▶ [PROMPT]: From the entries that follow, copy exactly the lines beginning at the line holding "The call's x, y" and continuing through the line holding "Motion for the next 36".

───── DATA SUPPLIED

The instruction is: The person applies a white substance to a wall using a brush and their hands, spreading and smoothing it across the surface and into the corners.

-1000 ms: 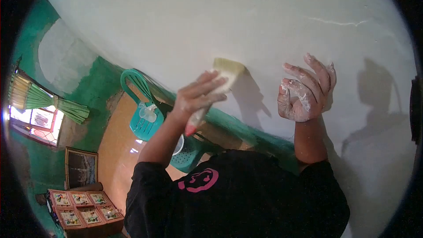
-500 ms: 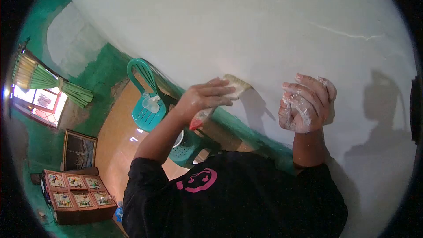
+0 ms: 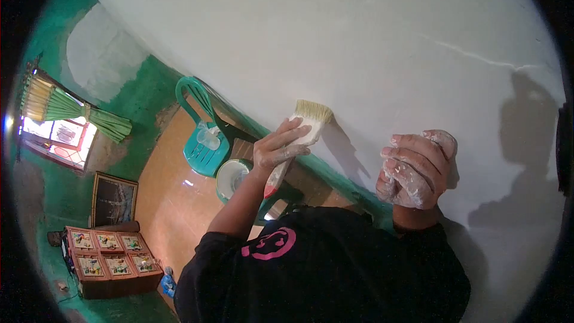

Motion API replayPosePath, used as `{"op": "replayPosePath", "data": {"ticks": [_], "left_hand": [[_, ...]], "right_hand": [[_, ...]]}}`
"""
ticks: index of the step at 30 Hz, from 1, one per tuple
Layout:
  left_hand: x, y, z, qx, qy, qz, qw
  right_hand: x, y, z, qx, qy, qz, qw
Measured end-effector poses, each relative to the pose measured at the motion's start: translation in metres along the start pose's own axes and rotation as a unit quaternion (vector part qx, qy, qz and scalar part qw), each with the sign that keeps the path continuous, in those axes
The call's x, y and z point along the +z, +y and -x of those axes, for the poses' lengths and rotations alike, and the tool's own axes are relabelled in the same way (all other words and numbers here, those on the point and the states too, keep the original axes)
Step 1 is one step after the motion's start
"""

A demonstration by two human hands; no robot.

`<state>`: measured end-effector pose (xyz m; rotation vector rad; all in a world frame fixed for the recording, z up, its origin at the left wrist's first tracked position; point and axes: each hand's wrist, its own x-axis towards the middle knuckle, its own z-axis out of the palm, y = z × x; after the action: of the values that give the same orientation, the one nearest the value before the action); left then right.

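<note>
Now that the brush (image 3: 311, 132) has tipped more upright near centre, its bristles (image 3: 313, 110) seem to meet the wall (image 3: 382, 42) towards 1 o'clock, left hand (image 3: 275, 149) pinching its handle (image 3: 278, 174), right hand (image 3: 417, 170) curled at 4 o'clock, contents hidden.

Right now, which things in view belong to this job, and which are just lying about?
In the job:
- brush, in the left hand
- white wall
- bucket, probably

Apparently just about:
- framed picture
- cabinet
- curtain
</note>
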<state>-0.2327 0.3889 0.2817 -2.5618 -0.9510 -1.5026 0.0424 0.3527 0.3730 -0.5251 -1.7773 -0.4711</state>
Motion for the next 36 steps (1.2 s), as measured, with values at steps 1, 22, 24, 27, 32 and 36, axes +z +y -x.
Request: {"op": "replayPosePath", "data": {"ticks": [1,22,24,27,32,36], "left_hand": [[0.001,-0.002,0.003,-0.013,0.001,0.013,1.0],[-0.036,0.001,-0.046,0.052,-0.02,0.026,0.998],[-0.029,-0.004,-0.036,0.061,0.02,0.026,0.998],[-0.007,-0.008,-0.012,0.013,0.015,0.073,0.997],[0.008,-0.015,0.021,-0.02,-0.027,0.062,0.998],[0.001,-0.02,0.036,-0.08,-0.126,0.066,0.987]], "right_hand": [[0.001,0.001,0.0,-0.001,0.002,-0.002,1.0],[0.008,0.002,0.007,-0.006,-0.012,0.018,1.0],[0.009,0.001,0.006,-0.005,-0.009,0.013,1.0],[0.012,0.001,0.005,-0.003,0.0,0.004,1.0],[0.014,0.002,0.003,-0.011,0.005,-0.009,1.0],[0.013,-0.002,-0.001,-0.013,0.018,-0.007,1.0]]}}
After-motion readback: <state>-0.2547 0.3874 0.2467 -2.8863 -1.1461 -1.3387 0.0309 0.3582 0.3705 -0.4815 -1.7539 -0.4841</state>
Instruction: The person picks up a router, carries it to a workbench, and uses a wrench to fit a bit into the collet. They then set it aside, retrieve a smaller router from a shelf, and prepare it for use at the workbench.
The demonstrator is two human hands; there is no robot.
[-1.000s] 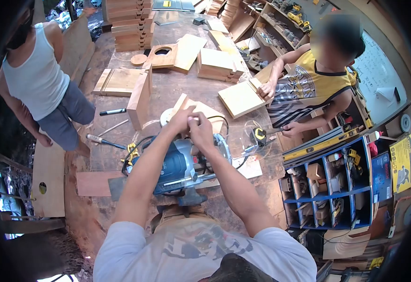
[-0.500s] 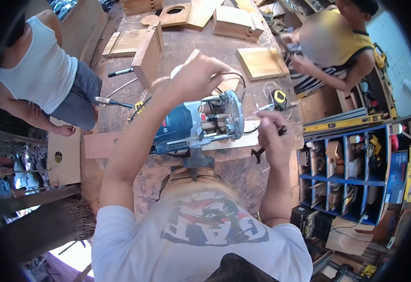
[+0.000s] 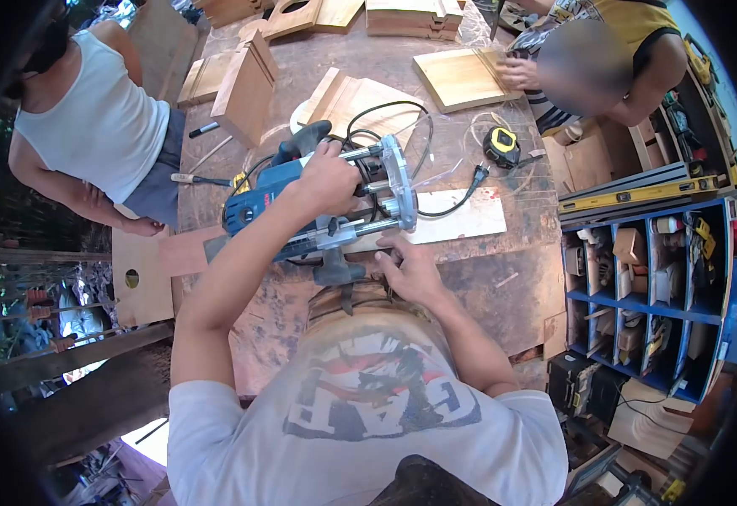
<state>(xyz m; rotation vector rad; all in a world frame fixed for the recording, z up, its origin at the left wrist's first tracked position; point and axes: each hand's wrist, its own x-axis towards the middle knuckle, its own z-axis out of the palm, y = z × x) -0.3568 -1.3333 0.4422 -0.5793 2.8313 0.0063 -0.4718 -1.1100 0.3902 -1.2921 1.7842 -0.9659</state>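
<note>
A blue plunge router (image 3: pixel 277 181) lies on its side on the worn wooden table, its clear round base (image 3: pixel 399 181) facing right. My left hand (image 3: pixel 330 177) is closed over the router's middle, by the base rods. Just below the base, my right hand (image 3: pixel 408 266) has its thumb and fingers apart and nothing visible in it. The router's black cable loops behind the tool, and its plug (image 3: pixel 479 175) lies to the right on the table. A pale board (image 3: pixel 469 218) lies beneath the cable.
Wooden panels (image 3: pixel 461 78) and box parts (image 3: pixel 246 97) lie at the back. A yellow tape measure (image 3: pixel 501 145) sits right of the plug. One person (image 3: pixel 90 110) stands at left; another person's hand (image 3: pixel 520 73) touches a panel. Blue shelves (image 3: pixel 646 295) stand at right.
My left hand has come down onto the router. My right hand has moved left toward the base, and the cable end and dark object it held are out of it. The router is turned slightly.
</note>
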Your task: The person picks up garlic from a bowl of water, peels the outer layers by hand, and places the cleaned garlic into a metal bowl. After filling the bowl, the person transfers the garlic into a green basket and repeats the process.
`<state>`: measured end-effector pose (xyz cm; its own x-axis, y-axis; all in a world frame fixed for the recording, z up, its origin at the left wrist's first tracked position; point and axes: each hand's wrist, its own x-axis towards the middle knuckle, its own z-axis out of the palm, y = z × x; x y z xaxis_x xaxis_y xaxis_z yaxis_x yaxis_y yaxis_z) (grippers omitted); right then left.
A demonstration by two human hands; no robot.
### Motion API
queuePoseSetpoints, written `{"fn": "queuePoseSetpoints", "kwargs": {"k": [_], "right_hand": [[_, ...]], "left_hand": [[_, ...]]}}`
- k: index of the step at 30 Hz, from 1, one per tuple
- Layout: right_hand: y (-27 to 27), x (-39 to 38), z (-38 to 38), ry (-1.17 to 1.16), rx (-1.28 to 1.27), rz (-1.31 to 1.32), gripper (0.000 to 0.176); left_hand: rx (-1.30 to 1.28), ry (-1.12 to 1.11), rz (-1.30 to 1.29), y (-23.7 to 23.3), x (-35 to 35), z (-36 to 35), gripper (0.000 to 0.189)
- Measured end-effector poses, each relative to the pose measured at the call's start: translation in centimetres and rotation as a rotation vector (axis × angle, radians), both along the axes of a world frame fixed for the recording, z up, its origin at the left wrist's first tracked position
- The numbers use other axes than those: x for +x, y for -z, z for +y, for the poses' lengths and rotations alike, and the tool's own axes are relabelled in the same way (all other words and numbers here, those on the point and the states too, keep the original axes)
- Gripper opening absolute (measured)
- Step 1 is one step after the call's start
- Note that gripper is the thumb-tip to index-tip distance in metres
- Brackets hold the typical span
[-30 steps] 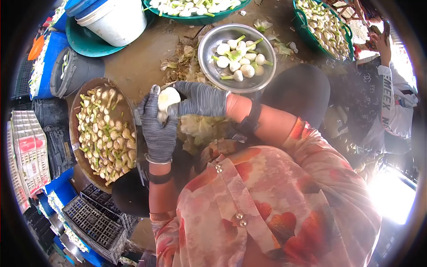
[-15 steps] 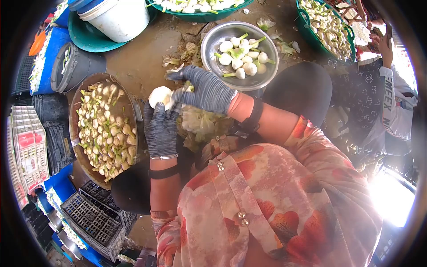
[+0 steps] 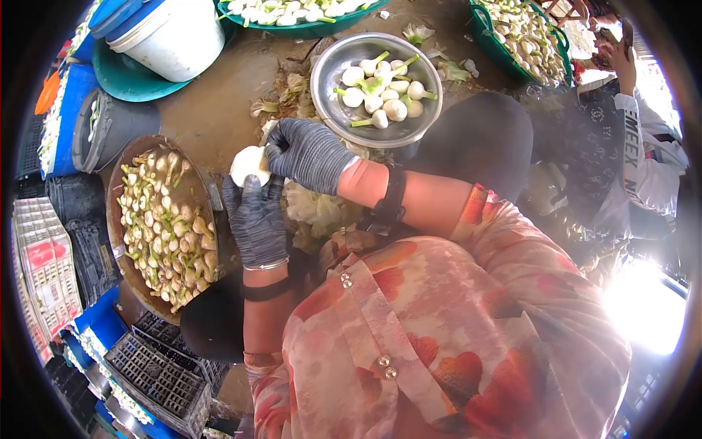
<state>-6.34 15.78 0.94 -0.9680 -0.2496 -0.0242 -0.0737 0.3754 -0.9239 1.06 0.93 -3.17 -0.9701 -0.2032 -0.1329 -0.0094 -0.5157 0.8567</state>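
Observation:
A round white bulb (image 3: 250,165) is in the grip of my left hand (image 3: 257,219), which wears a grey striped glove. My right hand (image 3: 311,155), gloved the same way, is closed at the bulb's right side; its fingertips are partly hidden, so what they pinch I cannot make out. Beyond my right hand stands a steel bowl (image 3: 322,88) holding several white bulbs (image 3: 395,110) with green stems. Left of my left hand, a wide brown basin (image 3: 117,219) holds many unpeeled bulbs (image 3: 164,234). Pale peelings (image 3: 314,205) lie below my hands.
Green basins of bulbs (image 3: 314,28) (image 3: 481,36) stand at the back. A white bucket (image 3: 179,40), a grey bucket (image 3: 110,135) and crates (image 3: 157,377) are on the left. Another person's hand (image 3: 625,67) shows at upper right.
My right hand has moved left and its fingers have closed in beside the bulb. The view has shifted, so the bowl and back basins appear further left.

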Motion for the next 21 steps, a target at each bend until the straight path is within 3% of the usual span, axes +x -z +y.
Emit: {"fn": "queuePoseSetpoints", "kwargs": {"k": [2,5,8,9,11,13,15,19,21], "right_hand": [[0.3,-0.7,0.3,0.031,-0.033,-0.113,0.029],[3.1,-2.3,1.4,-0.067,0.252,-0.13,0.03],[4.7,-2.7,2.3,-0.097,0.396,-0.093,0.035],[4.1,-2.6,2.3,-0.08,0.416,-0.062,0.036],[2.9,-2.5,2.6,-0.022,0.227,0.118,0.034],[1.2,-2.5,2.4,-0.009,-0.032,0.358,0.031],[-0.4,-1.7,2.1,-0.178,-0.022,0.478,0.026],[-1.5,0.2,1.6,-0.307,0.171,0.589,0.024],[-1.9,0.7,1.6,-0.294,0.269,0.536,0.023]], "left_hand": [[0.128,0.035,-0.034,1.4,0.8,-1.6,0.049],[0.476,0.116,-0.071,4.3,1.7,-3.7,0.048],[0.914,0.145,-0.128,-0.1,1.3,-2.9,0.047],[0.911,0.155,-0.13,-0.6,1.2,-3.0,0.047],[0.748,0.173,-0.121,-1.5,1.2,-3.2,0.046],[0.424,0.19,-0.088,-2.2,1.0,-3.1,0.046],[-0.172,0.237,-0.025,-1.9,1.2,-2.7,0.048],[0.167,0.261,-0.068,-0.2,1.1,-2.3,0.058],[0.209,0.247,-0.09,-0.5,1.4,-2.1,0.06]]}}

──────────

▶ [OUTPUT]:
The call's x, y and z point along the +z, +y and -x of those axes, for the poses' lengths and rotations alike, and the tool's own axes are relabelled in the same way (all other words and numbers here, those on the point and the states too, keep the original axes)
Step 1 is one step after the motion's start
"""

A demonstration by two human hands; no robot.

`<state>`: measured end-effector pose (xyz m; rotation vector rad; all in a world frame fixed for the recording, z up, its origin at the left wrist's first tracked position; point and axes: each hand's wrist, its own x-axis towards the middle knuckle, its own z-axis out of the palm, y = z × x; after the action: of the values that give the same orientation, the one nearest the value before the action); left then right.

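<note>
Now that the brush (image 3: 311, 132) has tipped more upright near centre, its bristles (image 3: 313, 110) seem to meet the wall (image 3: 382, 42) towards 1 o'clock, left hand (image 3: 275, 149) pinching its handle (image 3: 278, 174), right hand (image 3: 417, 170) curled at 4 o'clock, contents hidden.

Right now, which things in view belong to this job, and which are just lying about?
In the job:
- brush, in the left hand
- white wall
- bucket, probably

Apparently just about:
- framed picture
- cabinet
- curtain
</note>
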<state>-0.2327 0.3889 0.2817 -2.5618 -0.9510 -1.5026 0.0424 0.3527 0.3730 -0.5251 -1.7773 -0.4711</state>
Motion for the next 36 steps (1.2 s), as measured, with values at steps 1, 22, 24, 27, 32 and 36, axes +z +y -x.

Nothing more remains for this exercise.